### WORK REQUEST
The required result is every line of the records that includes "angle".

### THE DATA
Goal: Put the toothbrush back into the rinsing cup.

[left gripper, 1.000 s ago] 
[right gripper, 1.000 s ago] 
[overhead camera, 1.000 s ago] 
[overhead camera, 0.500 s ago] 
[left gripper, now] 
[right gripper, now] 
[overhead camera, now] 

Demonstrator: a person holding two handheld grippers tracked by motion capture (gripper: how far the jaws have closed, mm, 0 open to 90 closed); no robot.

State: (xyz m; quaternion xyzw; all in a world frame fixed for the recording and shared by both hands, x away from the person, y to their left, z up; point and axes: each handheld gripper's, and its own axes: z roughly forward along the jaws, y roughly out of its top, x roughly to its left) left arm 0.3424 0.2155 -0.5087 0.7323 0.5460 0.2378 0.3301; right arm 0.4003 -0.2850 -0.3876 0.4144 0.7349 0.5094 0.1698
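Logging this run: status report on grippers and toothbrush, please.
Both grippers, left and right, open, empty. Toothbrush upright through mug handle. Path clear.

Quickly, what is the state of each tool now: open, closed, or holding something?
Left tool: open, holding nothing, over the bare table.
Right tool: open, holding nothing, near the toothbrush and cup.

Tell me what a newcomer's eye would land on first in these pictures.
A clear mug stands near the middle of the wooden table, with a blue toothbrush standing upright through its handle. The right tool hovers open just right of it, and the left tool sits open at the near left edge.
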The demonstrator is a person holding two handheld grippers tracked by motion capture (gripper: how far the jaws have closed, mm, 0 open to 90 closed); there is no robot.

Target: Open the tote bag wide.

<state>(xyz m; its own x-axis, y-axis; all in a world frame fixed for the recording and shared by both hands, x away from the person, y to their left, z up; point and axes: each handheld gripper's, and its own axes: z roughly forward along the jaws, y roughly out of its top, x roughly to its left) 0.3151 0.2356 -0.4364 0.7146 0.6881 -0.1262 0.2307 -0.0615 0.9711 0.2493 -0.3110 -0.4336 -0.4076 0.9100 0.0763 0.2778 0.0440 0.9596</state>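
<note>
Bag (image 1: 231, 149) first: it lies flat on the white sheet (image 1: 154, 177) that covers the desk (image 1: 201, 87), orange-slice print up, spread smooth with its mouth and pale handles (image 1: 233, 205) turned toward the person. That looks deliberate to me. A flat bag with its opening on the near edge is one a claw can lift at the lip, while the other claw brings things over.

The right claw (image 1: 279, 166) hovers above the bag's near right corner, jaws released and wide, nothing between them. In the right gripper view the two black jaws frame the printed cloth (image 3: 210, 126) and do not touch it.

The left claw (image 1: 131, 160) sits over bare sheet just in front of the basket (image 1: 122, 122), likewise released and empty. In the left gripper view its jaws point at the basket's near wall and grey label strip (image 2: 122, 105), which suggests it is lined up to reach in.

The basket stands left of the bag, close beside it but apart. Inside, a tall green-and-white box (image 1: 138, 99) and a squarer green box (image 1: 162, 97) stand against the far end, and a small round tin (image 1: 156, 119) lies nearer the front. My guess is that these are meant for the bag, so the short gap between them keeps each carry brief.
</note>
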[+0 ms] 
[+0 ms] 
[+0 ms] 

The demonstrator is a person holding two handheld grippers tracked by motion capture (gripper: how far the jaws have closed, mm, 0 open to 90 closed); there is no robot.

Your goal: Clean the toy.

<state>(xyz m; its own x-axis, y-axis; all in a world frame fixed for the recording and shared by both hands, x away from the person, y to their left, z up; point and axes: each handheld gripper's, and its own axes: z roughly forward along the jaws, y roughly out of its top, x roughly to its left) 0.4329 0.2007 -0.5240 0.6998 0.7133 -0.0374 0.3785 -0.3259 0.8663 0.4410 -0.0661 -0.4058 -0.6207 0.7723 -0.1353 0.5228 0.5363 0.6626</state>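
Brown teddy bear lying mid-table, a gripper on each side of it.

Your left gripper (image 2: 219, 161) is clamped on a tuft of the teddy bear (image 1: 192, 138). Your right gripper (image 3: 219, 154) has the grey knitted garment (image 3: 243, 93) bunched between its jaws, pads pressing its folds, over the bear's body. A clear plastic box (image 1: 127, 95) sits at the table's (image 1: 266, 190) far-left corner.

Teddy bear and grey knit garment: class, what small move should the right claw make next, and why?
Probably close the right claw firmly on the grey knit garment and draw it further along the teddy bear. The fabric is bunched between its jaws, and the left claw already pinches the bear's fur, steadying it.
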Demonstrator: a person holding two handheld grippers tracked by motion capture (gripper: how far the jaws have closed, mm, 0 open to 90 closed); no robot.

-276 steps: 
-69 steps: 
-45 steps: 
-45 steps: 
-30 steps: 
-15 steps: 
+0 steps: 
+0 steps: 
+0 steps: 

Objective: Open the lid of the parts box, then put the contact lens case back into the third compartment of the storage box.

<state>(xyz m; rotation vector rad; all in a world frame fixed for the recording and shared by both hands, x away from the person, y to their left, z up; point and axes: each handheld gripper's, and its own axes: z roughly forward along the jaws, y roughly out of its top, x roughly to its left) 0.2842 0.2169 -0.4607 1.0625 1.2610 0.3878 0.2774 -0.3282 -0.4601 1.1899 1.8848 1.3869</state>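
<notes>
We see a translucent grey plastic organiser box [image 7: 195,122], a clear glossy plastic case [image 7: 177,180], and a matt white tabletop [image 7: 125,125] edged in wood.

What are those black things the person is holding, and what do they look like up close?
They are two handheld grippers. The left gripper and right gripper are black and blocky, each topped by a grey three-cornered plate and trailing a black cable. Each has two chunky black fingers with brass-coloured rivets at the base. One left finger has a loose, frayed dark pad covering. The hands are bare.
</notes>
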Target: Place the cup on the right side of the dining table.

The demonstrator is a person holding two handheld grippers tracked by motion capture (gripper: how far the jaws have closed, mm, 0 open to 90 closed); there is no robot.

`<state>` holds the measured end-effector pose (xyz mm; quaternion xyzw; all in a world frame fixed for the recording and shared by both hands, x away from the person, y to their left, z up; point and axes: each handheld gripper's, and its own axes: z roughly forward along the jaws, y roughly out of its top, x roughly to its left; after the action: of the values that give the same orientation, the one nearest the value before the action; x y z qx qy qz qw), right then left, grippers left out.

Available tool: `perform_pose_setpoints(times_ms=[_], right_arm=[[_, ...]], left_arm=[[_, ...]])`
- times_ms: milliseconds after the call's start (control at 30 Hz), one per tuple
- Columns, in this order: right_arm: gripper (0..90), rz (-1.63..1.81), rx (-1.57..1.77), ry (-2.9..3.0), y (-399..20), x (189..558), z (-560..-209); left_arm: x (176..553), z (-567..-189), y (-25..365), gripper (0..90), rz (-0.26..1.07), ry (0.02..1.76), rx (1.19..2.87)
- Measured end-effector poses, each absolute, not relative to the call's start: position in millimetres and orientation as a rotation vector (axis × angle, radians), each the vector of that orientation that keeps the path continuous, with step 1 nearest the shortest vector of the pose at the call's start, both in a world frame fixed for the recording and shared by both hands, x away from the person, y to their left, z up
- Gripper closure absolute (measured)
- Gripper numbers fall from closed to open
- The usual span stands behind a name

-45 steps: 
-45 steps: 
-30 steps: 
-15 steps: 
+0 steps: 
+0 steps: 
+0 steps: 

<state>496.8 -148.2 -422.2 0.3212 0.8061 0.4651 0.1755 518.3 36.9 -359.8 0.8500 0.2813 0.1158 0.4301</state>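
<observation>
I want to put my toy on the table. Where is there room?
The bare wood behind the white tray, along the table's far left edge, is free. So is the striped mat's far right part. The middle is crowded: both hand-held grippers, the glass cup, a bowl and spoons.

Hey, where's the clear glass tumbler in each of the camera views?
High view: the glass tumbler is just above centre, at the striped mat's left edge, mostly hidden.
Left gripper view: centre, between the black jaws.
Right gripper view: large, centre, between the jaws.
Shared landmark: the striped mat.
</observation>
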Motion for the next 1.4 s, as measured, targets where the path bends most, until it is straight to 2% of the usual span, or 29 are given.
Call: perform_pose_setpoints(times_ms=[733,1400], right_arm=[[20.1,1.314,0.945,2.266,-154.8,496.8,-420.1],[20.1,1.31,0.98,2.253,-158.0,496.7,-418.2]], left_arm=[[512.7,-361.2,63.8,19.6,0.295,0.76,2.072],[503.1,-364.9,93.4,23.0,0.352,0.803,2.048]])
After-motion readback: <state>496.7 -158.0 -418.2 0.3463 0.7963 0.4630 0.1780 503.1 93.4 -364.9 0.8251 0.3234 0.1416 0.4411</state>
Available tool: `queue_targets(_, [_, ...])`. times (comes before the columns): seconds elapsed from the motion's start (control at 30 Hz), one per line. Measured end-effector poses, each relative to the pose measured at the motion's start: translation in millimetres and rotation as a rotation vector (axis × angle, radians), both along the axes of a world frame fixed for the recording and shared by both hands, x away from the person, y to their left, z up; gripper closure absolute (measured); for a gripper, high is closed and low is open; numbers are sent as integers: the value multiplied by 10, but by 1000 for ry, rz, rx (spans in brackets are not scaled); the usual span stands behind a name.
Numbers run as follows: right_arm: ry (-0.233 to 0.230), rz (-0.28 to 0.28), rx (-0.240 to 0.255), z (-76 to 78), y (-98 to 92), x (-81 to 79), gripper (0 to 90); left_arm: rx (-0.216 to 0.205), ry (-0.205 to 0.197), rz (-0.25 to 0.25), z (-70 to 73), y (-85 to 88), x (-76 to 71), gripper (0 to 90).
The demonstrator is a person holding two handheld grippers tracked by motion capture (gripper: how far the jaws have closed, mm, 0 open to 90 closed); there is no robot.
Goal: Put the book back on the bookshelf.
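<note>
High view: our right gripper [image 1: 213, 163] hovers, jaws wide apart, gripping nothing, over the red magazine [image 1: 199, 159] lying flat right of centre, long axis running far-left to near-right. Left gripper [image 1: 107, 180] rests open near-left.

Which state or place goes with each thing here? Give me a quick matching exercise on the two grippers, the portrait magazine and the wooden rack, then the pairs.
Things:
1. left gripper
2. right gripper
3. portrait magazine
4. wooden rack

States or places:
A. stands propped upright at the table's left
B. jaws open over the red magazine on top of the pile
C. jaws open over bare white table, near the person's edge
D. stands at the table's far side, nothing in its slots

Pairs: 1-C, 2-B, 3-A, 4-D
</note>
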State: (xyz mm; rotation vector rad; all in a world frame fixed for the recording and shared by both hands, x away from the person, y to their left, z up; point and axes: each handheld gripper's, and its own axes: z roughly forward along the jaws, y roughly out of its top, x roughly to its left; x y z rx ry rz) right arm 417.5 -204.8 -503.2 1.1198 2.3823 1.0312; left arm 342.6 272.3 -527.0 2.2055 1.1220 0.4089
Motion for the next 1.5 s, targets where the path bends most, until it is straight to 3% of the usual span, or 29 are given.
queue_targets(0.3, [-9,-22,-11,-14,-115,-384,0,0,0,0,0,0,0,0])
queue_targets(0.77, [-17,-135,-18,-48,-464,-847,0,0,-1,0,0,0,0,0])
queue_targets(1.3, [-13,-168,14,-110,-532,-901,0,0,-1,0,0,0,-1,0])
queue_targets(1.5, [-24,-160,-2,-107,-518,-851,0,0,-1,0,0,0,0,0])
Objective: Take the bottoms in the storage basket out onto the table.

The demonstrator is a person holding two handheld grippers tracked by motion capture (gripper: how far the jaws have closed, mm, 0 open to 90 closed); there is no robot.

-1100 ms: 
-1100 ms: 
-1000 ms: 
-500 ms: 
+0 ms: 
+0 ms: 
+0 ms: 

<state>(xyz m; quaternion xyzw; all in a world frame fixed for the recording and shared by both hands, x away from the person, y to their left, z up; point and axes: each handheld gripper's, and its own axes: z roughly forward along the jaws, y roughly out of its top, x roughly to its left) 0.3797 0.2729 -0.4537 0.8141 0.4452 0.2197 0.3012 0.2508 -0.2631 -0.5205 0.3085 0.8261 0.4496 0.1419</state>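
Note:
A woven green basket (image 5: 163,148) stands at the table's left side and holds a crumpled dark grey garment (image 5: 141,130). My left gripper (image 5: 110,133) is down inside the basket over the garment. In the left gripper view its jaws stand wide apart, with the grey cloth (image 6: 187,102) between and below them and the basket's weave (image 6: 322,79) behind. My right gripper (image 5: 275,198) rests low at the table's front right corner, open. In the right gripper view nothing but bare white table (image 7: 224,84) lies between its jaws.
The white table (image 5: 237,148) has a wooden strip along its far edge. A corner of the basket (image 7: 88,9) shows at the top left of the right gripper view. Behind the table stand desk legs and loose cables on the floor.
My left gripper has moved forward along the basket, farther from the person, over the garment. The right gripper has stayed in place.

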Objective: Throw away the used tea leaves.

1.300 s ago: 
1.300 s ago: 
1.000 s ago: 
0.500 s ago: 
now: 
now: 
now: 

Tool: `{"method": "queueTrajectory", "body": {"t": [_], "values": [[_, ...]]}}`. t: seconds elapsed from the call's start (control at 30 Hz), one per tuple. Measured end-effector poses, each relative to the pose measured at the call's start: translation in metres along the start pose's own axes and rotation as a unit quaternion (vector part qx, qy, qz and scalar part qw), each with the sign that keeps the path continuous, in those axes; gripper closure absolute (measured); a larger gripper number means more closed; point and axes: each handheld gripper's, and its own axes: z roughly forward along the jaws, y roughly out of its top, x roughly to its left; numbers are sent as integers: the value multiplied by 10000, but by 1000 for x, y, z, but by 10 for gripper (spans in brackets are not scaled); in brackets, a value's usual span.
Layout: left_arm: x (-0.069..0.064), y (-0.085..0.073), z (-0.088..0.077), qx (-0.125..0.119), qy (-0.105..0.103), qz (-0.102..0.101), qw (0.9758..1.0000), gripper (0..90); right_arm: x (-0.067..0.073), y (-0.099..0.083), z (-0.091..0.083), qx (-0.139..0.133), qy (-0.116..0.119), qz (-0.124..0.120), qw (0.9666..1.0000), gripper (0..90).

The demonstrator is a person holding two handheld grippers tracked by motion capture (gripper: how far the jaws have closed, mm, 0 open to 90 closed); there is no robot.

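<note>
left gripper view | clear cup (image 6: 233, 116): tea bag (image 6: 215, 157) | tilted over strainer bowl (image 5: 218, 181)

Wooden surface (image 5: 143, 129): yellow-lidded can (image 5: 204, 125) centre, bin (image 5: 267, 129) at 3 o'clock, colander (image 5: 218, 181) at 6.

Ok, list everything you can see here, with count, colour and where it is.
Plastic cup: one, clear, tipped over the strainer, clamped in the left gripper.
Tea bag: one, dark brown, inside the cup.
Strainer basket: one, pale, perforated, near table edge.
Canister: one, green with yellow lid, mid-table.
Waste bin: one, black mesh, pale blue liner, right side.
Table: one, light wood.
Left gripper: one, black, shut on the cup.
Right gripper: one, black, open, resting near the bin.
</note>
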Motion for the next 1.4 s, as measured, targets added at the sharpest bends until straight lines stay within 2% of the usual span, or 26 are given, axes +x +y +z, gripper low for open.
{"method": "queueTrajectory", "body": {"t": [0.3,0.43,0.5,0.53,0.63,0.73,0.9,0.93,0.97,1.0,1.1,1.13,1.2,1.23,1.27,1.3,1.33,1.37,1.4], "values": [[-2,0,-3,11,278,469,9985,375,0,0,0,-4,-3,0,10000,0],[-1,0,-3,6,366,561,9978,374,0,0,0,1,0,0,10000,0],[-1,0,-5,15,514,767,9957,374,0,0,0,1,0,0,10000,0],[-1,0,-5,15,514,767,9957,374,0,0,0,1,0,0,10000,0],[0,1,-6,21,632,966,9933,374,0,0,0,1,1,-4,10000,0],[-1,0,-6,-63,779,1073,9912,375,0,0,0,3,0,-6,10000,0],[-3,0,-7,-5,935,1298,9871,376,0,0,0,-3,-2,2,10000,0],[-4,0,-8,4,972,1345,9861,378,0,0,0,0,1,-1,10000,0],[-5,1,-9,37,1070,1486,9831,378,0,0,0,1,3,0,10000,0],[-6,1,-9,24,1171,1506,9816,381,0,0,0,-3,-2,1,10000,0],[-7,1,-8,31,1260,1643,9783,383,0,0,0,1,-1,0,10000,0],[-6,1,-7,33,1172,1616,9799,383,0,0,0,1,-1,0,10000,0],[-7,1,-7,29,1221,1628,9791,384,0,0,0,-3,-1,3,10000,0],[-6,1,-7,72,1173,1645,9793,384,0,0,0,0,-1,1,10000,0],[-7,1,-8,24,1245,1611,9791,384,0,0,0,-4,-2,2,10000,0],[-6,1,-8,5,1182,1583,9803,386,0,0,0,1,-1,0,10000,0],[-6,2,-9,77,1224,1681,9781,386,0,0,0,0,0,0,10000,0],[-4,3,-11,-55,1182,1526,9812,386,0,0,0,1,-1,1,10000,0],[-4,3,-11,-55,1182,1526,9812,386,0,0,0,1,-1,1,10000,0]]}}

### TASK RESULT
- Measured end-effector poses, each absolute, not relative to the call's start: position in millimetres and orientation as a rotation vector (axis × angle, radians), each the vector of that orientation that keeps the path continuous, with step 1 nearest the shortest vector of the pose at the call's start, both in a world frame fixed for the recording and shared by both hands, x away from the person, y to their left, z up
Available tool: `queue_targets(_, [_, ...])`. times (comes before the columns): seconds elapsed from the motion's start (control at 30 Hz), one per line. Measured end-effector poses, each relative to the pose measured at the motion's start: translation in millimetres and rotation as a rotation vector (axis × angle, radians), both along the axes of a world frame fixed for the recording and shared by both hands, x away from the person, y to their left, z up; gripper closure absolute (measured); for a gripper, high is closed and low is open; numbers are sent as integers: the value multiplied by 10, but by 1000 for ry, rz, rx (spans in brackets are not scaled); the usual span stands behind a name.

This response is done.